* _TASK DIRECTIONS_
The reply should match the listing below character for character, except that no image is carried over.

* _THE DATA_
● ● ● ● ●
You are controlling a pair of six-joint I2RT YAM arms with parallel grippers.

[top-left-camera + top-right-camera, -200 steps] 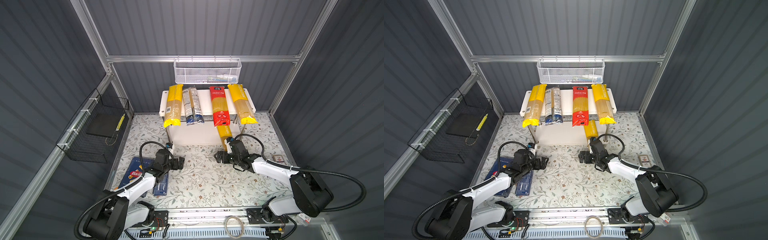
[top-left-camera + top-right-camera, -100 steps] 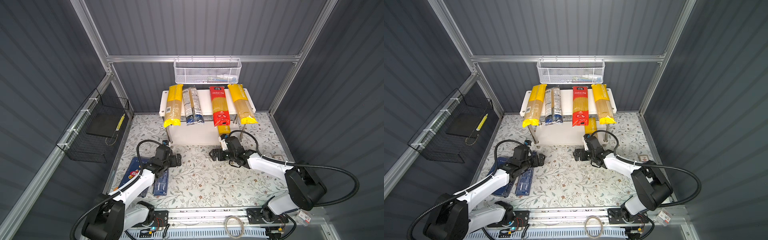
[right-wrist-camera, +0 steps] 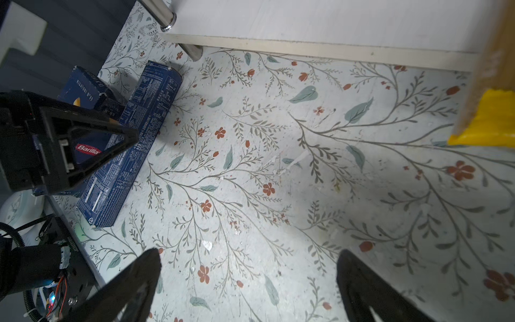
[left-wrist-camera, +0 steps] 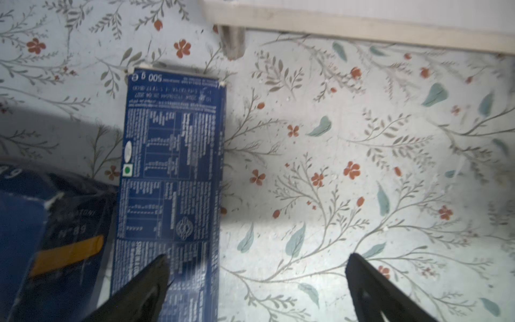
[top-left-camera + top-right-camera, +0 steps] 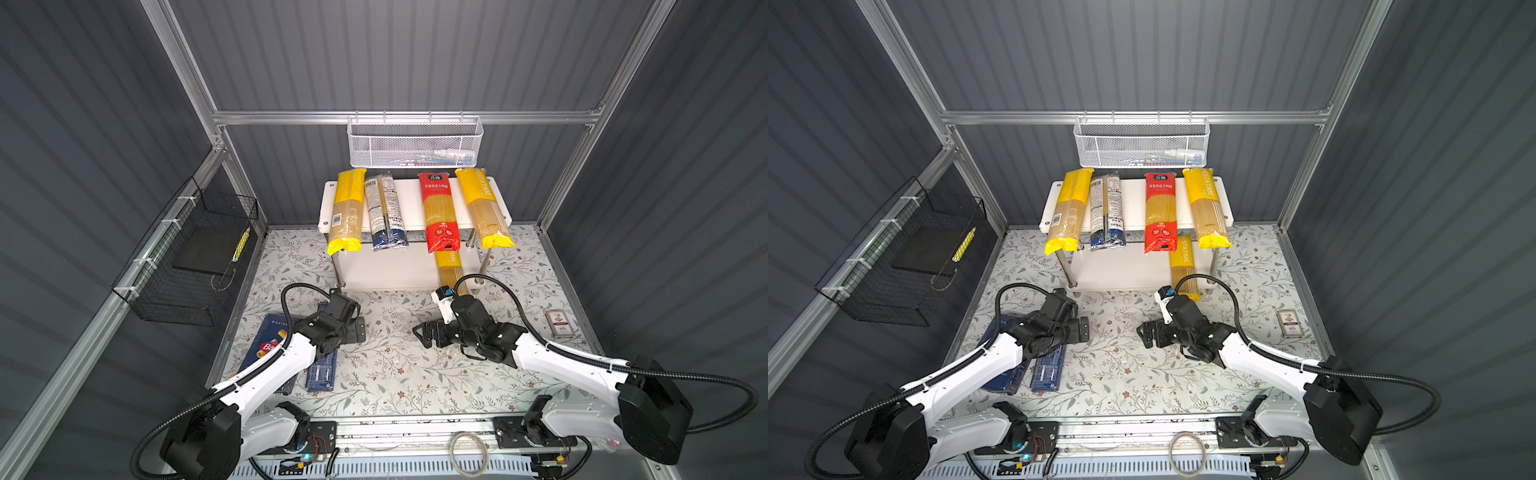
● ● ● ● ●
* _WRITTEN ANSWER_
You are controlling a pair of six-joint I2RT YAM arms with parallel grippers.

[top-left-camera + top-right-camera, -200 steps] 
[top-left-camera + top-right-camera, -100 steps] 
[right-wrist-camera, +0 steps] 
[left-wrist-camera, +0 steps] 
[top-left-camera + top-right-camera, +0 steps] 

The exercise requires no further output.